Instructions to follow |
What is needed is an exact retyping of the records below, from the first line through the line that contains "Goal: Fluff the".

▬▬▬

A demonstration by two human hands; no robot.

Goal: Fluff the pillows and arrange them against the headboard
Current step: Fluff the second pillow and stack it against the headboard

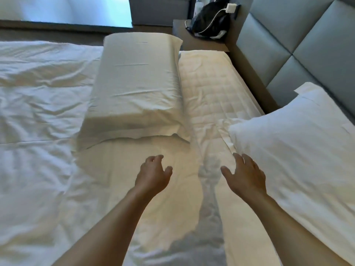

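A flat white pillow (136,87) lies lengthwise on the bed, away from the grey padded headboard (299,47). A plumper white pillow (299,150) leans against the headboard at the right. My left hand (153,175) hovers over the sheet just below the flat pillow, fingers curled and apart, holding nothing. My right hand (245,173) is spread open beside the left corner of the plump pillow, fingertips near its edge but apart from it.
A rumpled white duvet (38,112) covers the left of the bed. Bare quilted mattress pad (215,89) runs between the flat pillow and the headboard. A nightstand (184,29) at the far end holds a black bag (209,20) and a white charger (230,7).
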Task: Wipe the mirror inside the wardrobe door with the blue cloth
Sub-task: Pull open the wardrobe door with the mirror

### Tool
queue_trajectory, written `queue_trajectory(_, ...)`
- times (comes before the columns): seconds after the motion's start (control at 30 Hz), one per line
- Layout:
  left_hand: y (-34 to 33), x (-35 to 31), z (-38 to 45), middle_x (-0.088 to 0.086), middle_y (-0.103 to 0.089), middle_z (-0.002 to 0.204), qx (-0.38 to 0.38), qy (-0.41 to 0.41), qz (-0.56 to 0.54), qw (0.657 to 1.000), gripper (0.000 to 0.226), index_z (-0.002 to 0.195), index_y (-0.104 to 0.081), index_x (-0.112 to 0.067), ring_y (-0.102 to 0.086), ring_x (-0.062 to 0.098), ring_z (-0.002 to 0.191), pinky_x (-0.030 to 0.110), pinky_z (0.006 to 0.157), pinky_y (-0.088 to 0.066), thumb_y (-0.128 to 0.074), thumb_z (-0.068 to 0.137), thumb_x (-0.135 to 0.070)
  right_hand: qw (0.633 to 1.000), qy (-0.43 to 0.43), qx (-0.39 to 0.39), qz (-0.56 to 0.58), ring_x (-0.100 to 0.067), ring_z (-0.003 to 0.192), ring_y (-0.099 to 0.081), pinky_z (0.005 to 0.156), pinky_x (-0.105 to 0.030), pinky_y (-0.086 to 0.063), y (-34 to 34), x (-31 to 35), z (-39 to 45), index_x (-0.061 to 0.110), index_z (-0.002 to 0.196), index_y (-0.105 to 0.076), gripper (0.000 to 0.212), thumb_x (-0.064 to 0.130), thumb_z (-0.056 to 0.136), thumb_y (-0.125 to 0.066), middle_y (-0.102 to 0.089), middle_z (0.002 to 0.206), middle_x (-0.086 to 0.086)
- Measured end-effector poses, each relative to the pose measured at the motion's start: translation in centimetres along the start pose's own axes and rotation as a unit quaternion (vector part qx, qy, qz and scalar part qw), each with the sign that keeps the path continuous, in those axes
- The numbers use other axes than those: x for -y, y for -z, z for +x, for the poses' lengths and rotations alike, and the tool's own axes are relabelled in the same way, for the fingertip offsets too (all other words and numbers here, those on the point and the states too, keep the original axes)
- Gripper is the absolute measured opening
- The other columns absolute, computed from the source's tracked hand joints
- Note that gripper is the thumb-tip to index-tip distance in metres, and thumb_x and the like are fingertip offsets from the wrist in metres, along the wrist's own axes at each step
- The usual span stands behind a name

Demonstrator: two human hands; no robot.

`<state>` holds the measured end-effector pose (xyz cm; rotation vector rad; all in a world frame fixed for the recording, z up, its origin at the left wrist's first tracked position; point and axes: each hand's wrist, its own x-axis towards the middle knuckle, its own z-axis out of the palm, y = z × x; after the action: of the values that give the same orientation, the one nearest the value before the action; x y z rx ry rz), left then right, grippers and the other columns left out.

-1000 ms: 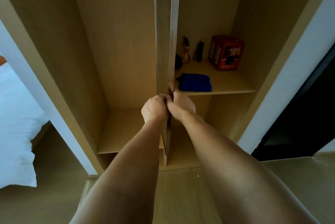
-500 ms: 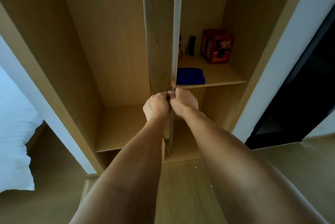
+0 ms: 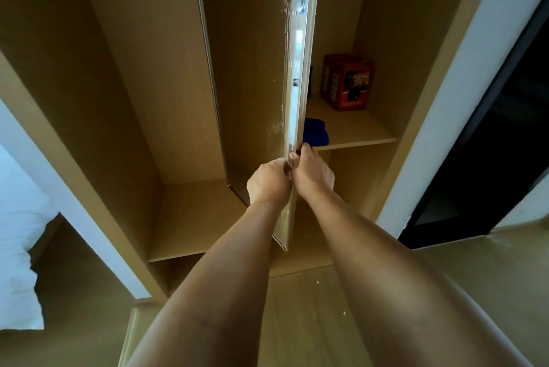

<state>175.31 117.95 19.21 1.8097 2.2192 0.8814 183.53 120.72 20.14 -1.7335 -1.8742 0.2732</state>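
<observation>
A tall mirror panel [image 3: 249,75] stands edge-on in the middle of the open wardrobe, its smeared face turned left and reflecting the wood. My left hand [image 3: 269,181] and my right hand [image 3: 312,172] grip its near edge side by side at about waist height. A folded blue cloth [image 3: 316,134] lies on the right-hand shelf [image 3: 356,132], just behind the panel's edge, half hidden by it.
A red printed box [image 3: 346,81] stands at the back of the same shelf. A low shelf [image 3: 193,218] fills the left compartment. A white pillow [image 3: 17,262] lies at far left, a dark doorway [image 3: 490,143] at right. Wooden floor lies below.
The mirror panel has swung out further, showing more of its face on the left. It now hides more of the blue cloth and the small items at the back of the shelf.
</observation>
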Motion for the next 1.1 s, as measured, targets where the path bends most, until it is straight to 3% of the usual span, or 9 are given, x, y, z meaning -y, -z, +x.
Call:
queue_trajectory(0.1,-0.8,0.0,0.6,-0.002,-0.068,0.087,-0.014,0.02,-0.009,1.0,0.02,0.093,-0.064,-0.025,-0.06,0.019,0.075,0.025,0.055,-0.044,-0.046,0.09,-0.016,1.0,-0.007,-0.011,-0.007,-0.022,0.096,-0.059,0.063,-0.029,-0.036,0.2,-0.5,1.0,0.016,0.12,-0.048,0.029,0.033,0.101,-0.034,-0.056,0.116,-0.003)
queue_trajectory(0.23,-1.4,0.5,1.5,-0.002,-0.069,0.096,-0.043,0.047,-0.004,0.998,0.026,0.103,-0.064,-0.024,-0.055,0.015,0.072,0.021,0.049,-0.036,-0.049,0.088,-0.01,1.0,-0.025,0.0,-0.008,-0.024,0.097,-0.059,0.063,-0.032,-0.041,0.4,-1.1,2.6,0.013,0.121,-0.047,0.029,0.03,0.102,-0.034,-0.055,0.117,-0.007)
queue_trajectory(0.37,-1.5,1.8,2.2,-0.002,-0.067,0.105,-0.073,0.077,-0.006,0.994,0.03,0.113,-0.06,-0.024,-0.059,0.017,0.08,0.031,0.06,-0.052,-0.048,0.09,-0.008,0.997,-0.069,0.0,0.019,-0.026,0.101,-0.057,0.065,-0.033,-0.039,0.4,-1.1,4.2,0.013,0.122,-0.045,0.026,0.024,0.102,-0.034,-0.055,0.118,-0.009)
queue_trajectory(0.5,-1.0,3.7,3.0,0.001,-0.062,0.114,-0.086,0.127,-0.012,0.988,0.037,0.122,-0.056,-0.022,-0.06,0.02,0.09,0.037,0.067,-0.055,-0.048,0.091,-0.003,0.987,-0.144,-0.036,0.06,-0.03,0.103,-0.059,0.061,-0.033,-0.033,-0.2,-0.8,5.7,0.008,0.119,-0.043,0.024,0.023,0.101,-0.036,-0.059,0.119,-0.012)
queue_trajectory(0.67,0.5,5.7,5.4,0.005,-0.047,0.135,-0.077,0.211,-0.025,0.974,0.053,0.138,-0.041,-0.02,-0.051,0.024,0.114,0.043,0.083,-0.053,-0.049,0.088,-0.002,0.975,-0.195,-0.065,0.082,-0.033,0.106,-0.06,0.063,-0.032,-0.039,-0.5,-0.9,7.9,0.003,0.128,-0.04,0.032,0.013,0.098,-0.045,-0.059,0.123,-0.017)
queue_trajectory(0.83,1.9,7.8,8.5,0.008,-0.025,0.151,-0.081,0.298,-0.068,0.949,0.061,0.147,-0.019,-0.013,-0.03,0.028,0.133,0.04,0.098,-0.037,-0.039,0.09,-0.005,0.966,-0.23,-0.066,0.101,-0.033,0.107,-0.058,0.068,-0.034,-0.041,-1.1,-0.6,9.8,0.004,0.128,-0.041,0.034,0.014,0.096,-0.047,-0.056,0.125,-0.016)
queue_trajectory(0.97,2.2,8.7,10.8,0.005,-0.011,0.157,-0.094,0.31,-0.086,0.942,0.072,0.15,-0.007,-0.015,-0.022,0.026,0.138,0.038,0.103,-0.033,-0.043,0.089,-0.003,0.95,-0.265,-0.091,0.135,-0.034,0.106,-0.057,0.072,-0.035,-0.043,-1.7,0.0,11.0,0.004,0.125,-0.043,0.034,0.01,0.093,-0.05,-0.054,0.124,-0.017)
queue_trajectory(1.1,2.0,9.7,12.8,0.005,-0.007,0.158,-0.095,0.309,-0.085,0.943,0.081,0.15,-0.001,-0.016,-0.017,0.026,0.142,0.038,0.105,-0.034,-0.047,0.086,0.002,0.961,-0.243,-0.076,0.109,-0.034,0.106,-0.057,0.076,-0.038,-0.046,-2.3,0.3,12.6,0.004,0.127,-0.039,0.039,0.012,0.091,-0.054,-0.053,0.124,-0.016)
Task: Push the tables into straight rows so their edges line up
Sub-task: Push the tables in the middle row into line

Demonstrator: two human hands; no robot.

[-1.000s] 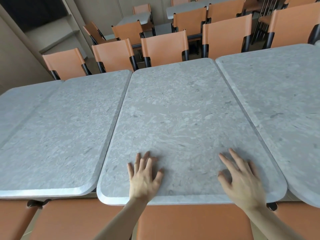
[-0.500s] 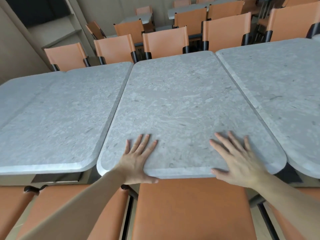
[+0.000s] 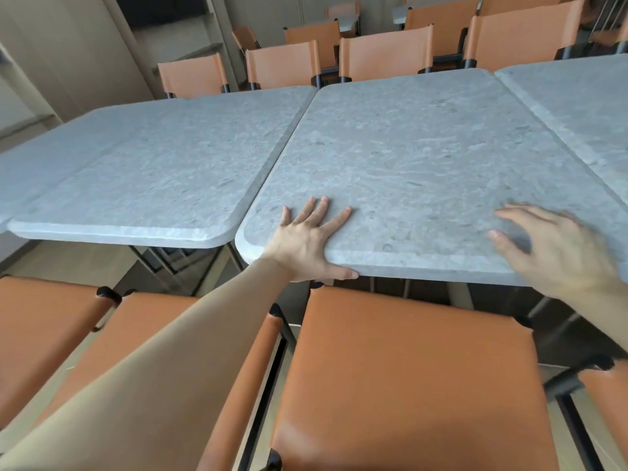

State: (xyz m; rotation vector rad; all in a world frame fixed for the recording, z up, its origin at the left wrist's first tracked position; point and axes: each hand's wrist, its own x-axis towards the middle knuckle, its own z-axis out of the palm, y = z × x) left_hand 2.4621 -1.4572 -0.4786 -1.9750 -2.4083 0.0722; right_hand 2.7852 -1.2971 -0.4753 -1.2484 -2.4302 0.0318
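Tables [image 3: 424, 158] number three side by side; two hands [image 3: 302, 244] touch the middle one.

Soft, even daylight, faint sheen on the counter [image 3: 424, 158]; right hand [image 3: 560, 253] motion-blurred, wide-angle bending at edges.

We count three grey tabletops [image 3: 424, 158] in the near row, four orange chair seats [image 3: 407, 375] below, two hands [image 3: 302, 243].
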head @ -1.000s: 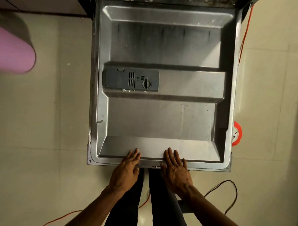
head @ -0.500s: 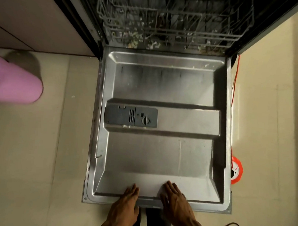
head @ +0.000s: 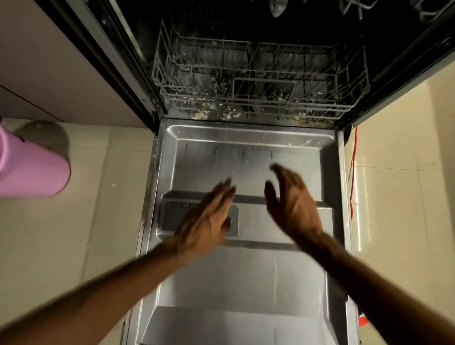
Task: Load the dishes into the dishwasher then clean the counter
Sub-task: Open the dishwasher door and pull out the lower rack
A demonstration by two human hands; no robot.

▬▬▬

Task output |
A demonstration by two human hands; no robot.

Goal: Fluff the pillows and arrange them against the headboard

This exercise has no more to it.